TASK PROMPT: Apart from the images, reproduce all of the data word for word.

STORED DATA:
----
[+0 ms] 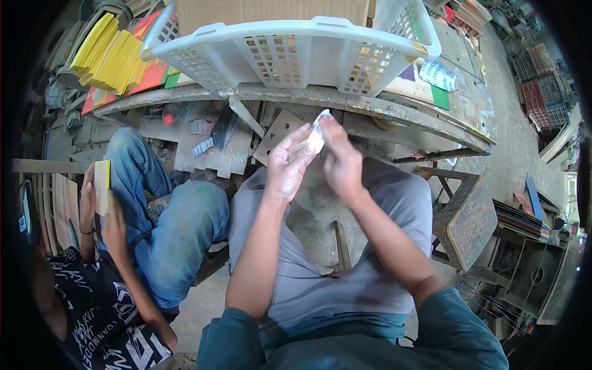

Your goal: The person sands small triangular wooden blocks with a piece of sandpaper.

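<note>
A small pale, flat piece (316, 140) is held up in front of my lap, below the white basket (327, 37). My left hand (290, 161) grips its lower left side between thumb and fingers. Over its right side is my right hand (340, 157), blurred by motion, with fingers bent around a whitish bit (323, 116) at the top edge; whether that bit is a separate sheet or cloth is too small to tell.
A co-worker (117, 296) sits close on the left, holding a yellow-edged piece (103, 185). The workbench edge (179, 94) runs ahead, bearing yellow stacked pieces (111, 58). To the right stands a wooden stool (464, 222).
</note>
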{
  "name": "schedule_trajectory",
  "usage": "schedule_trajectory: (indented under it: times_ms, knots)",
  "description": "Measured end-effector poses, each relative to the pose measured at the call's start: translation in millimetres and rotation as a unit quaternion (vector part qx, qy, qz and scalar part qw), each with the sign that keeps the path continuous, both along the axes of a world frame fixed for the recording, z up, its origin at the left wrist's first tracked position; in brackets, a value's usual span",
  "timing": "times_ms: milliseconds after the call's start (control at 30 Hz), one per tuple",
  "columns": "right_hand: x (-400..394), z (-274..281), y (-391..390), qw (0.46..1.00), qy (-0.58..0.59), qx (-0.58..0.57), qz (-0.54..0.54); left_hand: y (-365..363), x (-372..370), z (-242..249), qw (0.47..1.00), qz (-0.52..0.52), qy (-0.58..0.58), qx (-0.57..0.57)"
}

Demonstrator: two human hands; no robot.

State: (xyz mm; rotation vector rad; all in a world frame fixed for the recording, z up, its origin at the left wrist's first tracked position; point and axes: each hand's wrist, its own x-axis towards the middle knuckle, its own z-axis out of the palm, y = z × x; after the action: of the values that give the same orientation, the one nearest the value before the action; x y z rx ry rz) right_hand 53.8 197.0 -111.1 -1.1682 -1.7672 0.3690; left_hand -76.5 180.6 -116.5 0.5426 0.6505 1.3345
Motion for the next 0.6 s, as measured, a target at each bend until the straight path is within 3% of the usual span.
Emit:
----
RESULT:
[+0 ms] 

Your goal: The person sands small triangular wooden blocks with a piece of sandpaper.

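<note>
A small pale, flat piece (316, 140) is held up in front of my lap, below the white basket (327, 37). My left hand (290, 161) grips its lower left side between thumb and fingers. Over its right side is my right hand (340, 157), blurred by motion, with fingers bent around a whitish bit (323, 116) at the top edge; whether that bit is a separate sheet or cloth is too small to tell.
A co-worker (117, 296) sits close on the left, holding a yellow-edged piece (103, 185). The workbench edge (179, 94) runs ahead, bearing yellow stacked pieces (111, 58). To the right stands a wooden stool (464, 222).
</note>
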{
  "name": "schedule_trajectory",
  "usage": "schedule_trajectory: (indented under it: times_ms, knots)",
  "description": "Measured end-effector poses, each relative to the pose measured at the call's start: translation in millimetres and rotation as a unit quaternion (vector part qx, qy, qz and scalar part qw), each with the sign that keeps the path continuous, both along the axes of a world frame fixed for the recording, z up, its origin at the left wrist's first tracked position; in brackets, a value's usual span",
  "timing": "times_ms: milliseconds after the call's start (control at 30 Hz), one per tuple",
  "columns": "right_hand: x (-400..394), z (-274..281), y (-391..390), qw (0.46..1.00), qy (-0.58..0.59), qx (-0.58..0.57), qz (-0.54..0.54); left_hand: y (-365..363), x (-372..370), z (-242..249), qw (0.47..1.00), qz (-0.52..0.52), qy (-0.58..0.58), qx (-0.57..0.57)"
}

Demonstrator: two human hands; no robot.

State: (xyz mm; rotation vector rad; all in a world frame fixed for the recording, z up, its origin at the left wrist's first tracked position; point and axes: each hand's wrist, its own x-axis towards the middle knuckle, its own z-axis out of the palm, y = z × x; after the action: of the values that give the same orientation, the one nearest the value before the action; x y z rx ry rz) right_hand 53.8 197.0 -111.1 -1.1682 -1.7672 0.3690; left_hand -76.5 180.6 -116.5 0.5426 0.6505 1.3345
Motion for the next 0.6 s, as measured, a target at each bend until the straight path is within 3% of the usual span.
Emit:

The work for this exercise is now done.